At this week’s National Association of Home Builders conference, there has been much talk about the estimated 80 million people that comprise the category known as “Gen Y,” born roughly between 1980 and the early 2000s. The boomers, meanwhile, number 76 million. From the Wall Street Journal:
Here’s what Generation Y doesn’t want: formal living rooms, soaker bathtubs, dependence on a car.
In other words, they don’t want their parents’ homes.
Something to keep in mind here in Franklin, as we struggle to create a wider and deeper tax base as well as attract young talent. However, as I noted in yesterday's post, we're still mired in outdated notions about trails and sidewalks as mere "recreational opportunities" when they are in fact crucial infrastructure.
Gen Y housing preferences are the subject of at least two panels at this week’s convention. A key finding: They want to walk everywhere.
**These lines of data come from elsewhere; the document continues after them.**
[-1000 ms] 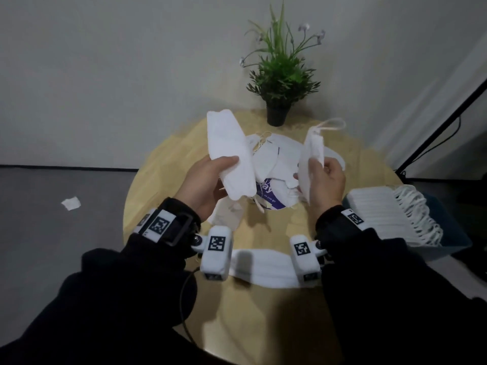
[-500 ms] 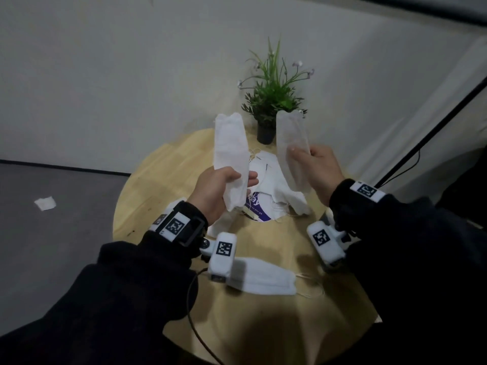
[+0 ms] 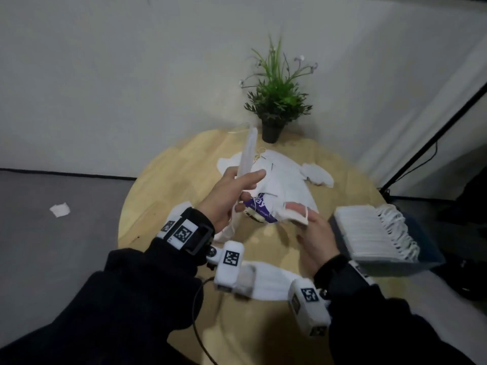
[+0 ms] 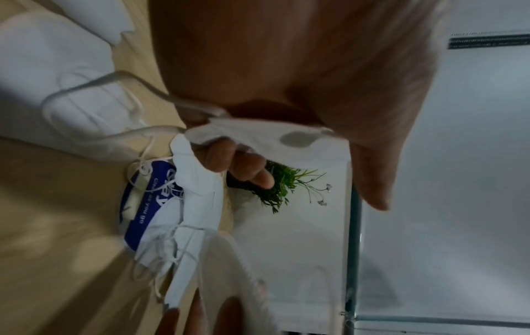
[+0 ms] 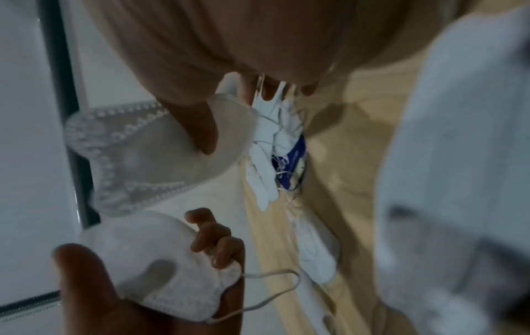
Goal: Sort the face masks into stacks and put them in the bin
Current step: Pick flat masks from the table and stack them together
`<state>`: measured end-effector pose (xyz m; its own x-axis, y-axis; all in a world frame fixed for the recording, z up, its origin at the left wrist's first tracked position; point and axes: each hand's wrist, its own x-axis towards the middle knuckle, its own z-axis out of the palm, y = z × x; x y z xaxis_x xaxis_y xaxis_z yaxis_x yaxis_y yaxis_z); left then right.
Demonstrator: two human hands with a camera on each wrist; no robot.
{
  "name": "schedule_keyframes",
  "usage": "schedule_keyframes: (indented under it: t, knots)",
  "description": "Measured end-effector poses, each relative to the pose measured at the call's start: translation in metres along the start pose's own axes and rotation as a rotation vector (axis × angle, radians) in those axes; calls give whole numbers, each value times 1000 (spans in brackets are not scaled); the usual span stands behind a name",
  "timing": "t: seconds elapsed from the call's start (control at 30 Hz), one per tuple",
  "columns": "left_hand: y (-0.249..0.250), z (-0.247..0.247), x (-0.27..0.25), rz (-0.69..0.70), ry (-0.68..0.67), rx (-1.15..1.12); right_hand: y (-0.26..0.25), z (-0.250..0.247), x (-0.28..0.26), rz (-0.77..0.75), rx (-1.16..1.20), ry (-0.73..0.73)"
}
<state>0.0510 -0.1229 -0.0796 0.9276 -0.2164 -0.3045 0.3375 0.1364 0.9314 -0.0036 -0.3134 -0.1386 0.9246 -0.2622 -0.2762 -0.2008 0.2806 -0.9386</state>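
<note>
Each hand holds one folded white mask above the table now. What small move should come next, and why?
Probably bring the right hand toward the left hand and lay its mask flat against the left one's mask. Both are the same folded kind and held apart, so pairing them starts a stack for the bin, which already holds a row.

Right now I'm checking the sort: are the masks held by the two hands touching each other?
Apart. The head view shows the left hand holding its mask upright, with bare table between it and the right hand's mask.
</note>
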Motion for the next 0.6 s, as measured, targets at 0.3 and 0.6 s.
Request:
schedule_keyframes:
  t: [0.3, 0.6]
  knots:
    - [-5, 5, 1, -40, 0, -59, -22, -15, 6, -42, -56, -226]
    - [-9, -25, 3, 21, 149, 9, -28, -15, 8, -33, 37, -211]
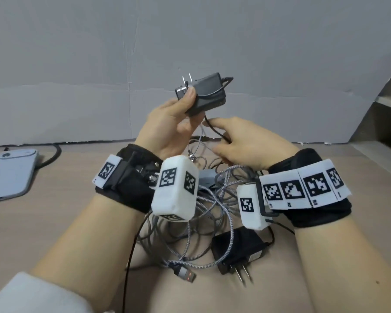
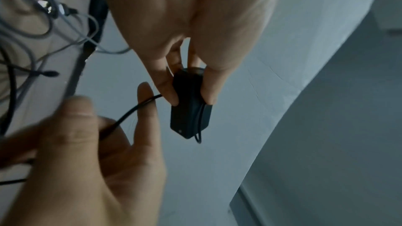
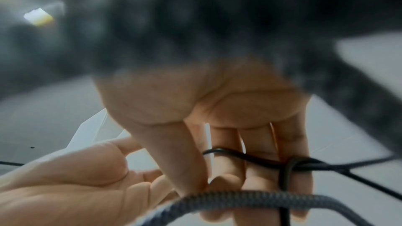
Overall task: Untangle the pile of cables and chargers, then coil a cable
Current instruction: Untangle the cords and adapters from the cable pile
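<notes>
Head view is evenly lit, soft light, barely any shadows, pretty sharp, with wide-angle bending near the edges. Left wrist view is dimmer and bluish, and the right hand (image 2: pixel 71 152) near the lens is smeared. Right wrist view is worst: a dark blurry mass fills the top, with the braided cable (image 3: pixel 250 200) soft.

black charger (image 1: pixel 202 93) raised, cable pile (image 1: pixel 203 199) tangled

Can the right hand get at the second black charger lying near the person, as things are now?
Probably not at once: the right hand is busy with the thin black cord of the lifted charger. The second charger lies under braided cable loops.
</notes>
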Demonstrator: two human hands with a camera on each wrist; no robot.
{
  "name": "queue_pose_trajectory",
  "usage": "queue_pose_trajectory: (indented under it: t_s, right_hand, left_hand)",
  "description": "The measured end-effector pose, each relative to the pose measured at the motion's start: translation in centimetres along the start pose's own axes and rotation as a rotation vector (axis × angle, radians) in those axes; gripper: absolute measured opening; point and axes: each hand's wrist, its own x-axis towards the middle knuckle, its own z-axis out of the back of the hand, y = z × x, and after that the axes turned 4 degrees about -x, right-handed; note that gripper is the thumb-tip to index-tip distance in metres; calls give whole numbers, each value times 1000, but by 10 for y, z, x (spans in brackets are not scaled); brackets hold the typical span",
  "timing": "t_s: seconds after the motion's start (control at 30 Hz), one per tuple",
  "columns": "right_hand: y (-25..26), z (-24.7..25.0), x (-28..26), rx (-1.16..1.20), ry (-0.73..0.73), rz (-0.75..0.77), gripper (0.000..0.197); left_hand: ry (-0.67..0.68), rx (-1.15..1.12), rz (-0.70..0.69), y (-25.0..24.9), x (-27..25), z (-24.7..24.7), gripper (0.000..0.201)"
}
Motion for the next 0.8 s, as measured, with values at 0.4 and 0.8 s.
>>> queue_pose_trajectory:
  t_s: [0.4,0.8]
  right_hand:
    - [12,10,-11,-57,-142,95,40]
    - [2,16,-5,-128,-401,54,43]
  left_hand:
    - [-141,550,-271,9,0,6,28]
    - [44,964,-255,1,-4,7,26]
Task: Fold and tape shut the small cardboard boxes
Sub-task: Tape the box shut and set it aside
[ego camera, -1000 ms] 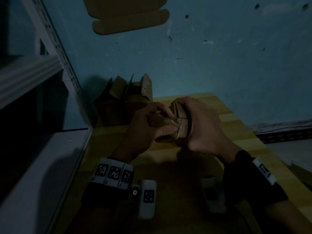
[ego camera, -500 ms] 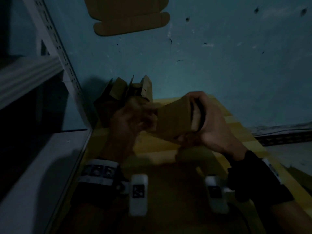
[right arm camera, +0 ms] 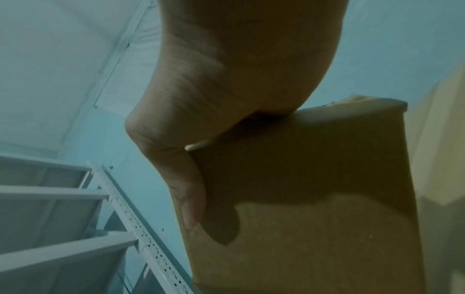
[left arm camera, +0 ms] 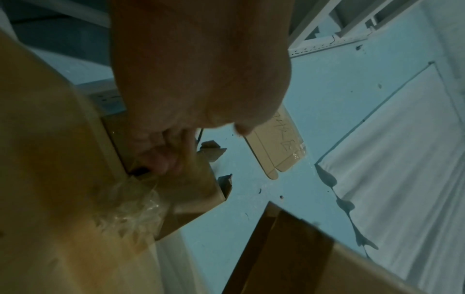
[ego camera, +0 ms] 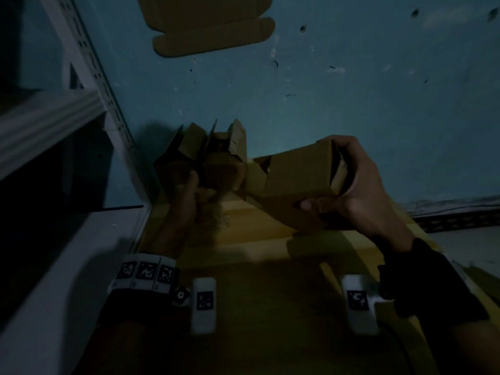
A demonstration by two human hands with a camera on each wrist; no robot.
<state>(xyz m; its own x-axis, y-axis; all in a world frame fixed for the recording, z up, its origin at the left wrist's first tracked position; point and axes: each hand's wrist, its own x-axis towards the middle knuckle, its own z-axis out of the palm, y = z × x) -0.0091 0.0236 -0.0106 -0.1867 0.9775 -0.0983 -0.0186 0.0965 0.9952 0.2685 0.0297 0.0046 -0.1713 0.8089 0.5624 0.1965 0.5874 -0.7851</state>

Surveys show that 13% carpool to work, while 7% walk, said Melina Duggal, a principal with Orlando-based real estate adviser RCLCO. A whopping 88% want to be in an urban setting, but since cities themselves can be so expensive, places with shopping, dining and transit such as Bethesda and Arlington in the Washington suburbs will do just fine.
“One-third are willing to pay for the ability to walk,” Ms. Duggal said. “They don’t want to be in a cookie-cutter type of development. …The suburbs will need to evolve to be attractive to Gen Y.”
Read the rest at No McMansions for Millennials - Developments - WSJ: ""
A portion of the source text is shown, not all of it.